** Data extract follows **

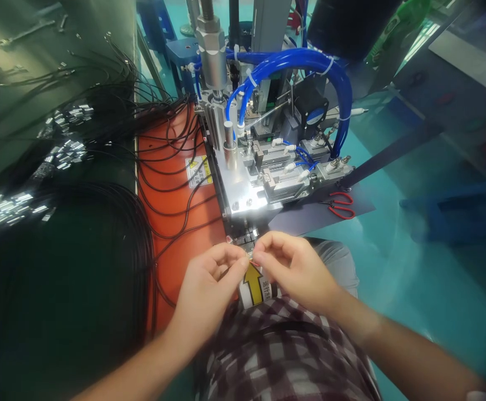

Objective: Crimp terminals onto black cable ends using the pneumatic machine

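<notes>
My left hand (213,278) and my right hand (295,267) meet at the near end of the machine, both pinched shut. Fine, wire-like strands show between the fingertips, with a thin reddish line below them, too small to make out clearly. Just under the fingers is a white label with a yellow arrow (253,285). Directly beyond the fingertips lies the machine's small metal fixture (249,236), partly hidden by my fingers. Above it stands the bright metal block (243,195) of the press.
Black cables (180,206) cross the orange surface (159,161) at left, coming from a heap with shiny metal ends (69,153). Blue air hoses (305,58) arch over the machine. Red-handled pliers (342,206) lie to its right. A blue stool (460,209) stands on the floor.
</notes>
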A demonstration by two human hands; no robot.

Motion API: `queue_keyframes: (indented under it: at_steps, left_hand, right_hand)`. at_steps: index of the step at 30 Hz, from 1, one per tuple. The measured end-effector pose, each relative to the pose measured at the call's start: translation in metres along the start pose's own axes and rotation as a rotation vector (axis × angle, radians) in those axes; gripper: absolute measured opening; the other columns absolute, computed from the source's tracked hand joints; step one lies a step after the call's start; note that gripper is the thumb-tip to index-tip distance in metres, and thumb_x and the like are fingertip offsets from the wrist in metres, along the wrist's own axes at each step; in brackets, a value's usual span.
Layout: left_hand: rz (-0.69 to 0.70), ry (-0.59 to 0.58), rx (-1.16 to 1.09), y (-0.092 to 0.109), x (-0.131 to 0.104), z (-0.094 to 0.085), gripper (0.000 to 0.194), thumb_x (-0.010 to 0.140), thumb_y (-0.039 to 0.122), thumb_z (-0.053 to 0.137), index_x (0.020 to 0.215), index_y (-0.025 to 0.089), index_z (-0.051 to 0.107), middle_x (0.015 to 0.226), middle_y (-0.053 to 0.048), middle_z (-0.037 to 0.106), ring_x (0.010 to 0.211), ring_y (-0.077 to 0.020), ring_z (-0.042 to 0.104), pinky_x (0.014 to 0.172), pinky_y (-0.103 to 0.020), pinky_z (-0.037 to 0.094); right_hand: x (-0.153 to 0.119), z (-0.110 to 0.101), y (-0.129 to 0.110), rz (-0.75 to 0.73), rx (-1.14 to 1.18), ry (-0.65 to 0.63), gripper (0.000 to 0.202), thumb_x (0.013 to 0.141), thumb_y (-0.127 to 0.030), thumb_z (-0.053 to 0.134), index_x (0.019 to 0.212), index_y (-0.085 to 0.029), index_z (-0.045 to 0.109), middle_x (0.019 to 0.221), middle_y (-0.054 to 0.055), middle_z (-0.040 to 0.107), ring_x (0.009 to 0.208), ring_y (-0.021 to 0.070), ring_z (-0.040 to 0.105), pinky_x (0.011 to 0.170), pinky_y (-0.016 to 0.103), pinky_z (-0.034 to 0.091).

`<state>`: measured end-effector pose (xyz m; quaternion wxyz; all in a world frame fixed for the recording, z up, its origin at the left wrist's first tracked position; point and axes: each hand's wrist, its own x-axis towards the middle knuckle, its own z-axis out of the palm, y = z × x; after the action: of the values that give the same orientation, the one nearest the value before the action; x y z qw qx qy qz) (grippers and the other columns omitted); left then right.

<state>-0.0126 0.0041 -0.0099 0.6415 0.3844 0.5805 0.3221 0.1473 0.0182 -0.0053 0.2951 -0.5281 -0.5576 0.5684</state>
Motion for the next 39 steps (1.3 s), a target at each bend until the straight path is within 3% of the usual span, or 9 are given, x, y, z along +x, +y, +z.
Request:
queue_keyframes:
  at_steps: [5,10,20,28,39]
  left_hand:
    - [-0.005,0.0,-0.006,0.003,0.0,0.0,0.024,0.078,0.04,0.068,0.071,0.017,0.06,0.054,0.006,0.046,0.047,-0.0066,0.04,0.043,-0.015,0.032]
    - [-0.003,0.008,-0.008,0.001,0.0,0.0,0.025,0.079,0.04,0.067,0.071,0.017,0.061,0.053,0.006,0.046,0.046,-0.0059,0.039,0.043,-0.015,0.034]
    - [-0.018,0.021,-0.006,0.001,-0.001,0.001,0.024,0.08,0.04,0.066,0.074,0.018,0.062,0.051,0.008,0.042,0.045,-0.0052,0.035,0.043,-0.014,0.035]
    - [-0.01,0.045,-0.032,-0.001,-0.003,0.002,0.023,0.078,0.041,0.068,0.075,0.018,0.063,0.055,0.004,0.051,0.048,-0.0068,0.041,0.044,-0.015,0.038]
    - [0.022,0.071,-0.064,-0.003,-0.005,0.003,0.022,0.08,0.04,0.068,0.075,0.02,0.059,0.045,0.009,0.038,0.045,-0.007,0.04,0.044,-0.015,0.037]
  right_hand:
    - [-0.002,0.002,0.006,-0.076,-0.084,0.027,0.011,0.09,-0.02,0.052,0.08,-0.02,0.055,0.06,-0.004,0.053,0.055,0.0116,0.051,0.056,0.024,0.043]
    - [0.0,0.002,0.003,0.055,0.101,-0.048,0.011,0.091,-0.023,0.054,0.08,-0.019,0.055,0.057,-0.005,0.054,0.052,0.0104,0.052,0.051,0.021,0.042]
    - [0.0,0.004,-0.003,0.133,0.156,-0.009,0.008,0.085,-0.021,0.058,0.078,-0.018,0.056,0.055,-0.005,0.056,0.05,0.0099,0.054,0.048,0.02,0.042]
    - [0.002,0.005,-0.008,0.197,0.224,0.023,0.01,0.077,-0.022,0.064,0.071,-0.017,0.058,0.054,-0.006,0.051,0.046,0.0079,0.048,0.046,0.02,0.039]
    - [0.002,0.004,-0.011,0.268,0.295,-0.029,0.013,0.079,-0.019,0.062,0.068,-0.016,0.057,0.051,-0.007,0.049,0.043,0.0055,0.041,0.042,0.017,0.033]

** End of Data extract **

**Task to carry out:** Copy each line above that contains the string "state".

**Output:**
`<state>`: measured end-effector pose (xyz m; quaternion wxyz; all in a world frame fixed for the recording, z up, its origin at the left wrist's first tracked position; point and axes: each hand's wrist, its own x-axis towards the middle knuckle, its own z-axis out of the palm, y = z × x; after the action: of the values that give the same orientation, the one nearest the value before the action; x y z qw qx qy qz) (grippers and the other columns omitted); left then right.
<state>-0.0126 0.0041 -0.0099 0.6415 0.3844 0.5805 0.3221 0.1473 0.0182 -0.0053 0.2951 -0.5281 -0.5576 0.5684</state>

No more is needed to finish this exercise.